You stretch, foam roll, rest, and ice, but the pain on the outside of your hip keeps coming back. It’s frustrating and confusing, especially when you feel like you’re doing everything right. Lateral hip pain doesn’t always come from one obvious cause. In fact, the source is often deeper than the glutes or IT band you’ve been targeting.

You might be missing key culprits like:

  • Hip stabilizer weakness
  • Poor pelvic control during movement
  • A gait pattern that overloads one side
  • Referred pain from your lower back

If those sound unfamiliar, you’re not alone. Most athletes only focus on the pain point and not the movement patterns causing it.

That’s where the real breakthrough happens. Once you identify and fix the root cause, your lateral hip pain finally has a chance to resolve, for good.

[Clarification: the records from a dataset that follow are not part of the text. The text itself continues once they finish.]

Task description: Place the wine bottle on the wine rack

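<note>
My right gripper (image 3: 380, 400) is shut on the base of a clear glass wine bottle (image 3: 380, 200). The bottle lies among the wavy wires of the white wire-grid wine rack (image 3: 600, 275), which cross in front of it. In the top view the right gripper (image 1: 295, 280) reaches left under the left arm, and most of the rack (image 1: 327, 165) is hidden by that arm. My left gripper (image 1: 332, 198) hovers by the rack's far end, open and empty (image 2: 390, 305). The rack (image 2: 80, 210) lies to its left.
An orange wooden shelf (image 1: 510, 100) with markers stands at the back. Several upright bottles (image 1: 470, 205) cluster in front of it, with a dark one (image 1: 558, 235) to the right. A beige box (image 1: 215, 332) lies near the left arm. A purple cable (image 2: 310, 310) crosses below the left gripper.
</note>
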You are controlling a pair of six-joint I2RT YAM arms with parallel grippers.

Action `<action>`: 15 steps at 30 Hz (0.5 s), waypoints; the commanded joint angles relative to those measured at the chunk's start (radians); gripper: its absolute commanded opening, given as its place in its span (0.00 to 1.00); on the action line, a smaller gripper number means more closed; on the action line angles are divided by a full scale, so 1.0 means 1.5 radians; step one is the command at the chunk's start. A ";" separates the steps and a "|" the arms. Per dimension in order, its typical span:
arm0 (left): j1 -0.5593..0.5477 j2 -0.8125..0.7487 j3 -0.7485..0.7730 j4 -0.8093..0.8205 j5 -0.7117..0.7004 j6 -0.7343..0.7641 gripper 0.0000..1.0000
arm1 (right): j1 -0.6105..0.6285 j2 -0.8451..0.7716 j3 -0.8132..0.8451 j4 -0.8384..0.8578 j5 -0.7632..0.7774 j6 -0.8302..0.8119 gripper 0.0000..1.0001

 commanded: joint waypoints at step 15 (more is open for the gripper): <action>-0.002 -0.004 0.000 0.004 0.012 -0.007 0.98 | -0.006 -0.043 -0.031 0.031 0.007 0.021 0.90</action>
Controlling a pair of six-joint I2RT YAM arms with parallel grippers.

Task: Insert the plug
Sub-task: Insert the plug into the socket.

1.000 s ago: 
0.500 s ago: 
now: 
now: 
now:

Lateral Hip Pain: 10 Easy Exercise Therapy Solutions

When your hip pain flares up, even sitting cross legged or climbing stairs can feel impossible. Whether you’re dealing with greater trochanteric pain syndrome, hip osteoarthritis, or an overuse injury, targeted movement makes a difference.

The right strengthening exercises can improve your hip range, stabilize the painful side, and reduce pain over time. Here’s a detailed guide to ten smart moves that help retrain and rebuild the muscles around your hip joint.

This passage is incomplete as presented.